The cowgirl will feel at home in these pages; she is clearly the intended audience as the reader is addressed as a “horse aficionado.” However, because of the second-person point of view, perhaps readers of all walks of life—even those who have only encountered a horse’s rear in passing on the interstate—can imagine themselves in the saddle. For the benefit of those less acquainted with equines, a footnote indicates that riding drag “has nothing to do with kinky dress behavior.” The wry voice of the narrator at once advises on the arts of the Out West—how to answer nature’s call in a way that goes down in the memory books or how to fall off a horse—and assumes that the reader can recall these experiences too. To read this book is to join Petersen around a campfire, slapping knees together at the adventuresome blessing that is the horse life.

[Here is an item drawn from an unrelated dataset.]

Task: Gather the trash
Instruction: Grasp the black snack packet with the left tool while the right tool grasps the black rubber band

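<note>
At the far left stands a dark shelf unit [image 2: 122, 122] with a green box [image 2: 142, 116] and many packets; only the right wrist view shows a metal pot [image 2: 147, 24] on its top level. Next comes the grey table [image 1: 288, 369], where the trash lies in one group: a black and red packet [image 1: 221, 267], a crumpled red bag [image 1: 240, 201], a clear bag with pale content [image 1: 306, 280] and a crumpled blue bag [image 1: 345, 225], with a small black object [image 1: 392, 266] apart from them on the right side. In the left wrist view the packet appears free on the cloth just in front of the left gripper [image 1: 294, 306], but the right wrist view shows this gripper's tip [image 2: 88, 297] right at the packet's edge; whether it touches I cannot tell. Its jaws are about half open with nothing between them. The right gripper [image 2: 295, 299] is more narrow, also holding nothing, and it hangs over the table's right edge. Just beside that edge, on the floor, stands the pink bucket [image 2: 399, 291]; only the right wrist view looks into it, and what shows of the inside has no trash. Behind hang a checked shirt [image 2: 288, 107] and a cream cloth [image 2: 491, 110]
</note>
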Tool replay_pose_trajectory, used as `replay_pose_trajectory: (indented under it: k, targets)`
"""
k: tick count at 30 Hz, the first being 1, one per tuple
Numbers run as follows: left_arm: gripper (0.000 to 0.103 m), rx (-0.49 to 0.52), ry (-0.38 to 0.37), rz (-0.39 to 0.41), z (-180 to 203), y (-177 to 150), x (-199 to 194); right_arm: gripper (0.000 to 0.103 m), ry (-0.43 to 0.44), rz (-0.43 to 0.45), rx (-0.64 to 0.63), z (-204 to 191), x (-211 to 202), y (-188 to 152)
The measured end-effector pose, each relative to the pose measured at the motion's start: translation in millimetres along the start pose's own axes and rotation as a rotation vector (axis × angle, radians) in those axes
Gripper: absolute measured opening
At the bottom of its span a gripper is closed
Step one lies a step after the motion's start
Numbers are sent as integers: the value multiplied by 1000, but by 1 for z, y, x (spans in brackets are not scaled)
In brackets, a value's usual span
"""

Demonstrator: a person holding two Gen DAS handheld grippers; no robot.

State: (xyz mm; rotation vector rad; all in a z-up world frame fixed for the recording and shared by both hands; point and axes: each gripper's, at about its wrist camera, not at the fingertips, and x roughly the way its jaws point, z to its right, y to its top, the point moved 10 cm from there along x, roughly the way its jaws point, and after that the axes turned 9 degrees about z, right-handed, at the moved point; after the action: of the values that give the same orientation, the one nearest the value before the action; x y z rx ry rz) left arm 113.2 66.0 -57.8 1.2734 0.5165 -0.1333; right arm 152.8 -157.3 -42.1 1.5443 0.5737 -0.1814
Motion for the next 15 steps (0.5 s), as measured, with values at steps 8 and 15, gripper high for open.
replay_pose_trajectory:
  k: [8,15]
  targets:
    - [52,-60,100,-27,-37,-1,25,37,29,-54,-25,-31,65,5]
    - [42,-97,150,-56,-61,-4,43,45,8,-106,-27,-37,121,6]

Each short chapter (with a couple of exceptions) begins with the phrase “wherein you learn.” Petersen punctuates this series with sing-song poetry. An advocate of pairing poetry and the equestrian, Petersen founded the Montana Cowboy Poetry Gathering and the Wintercamp Cowboy Poetry Gathering. A description of these events is included in this book.
Additional to the main body of the text is a running subtext provided in the book’s many footnotes. These con-tribute to the sense that the reader is getting the most intimate of portraits of the horse devotee. At once a humorous memoir and legitimate guidebook, this book is an up-close-and-personal introduction to the cowgirl’s days and the charm of the horses that fill them.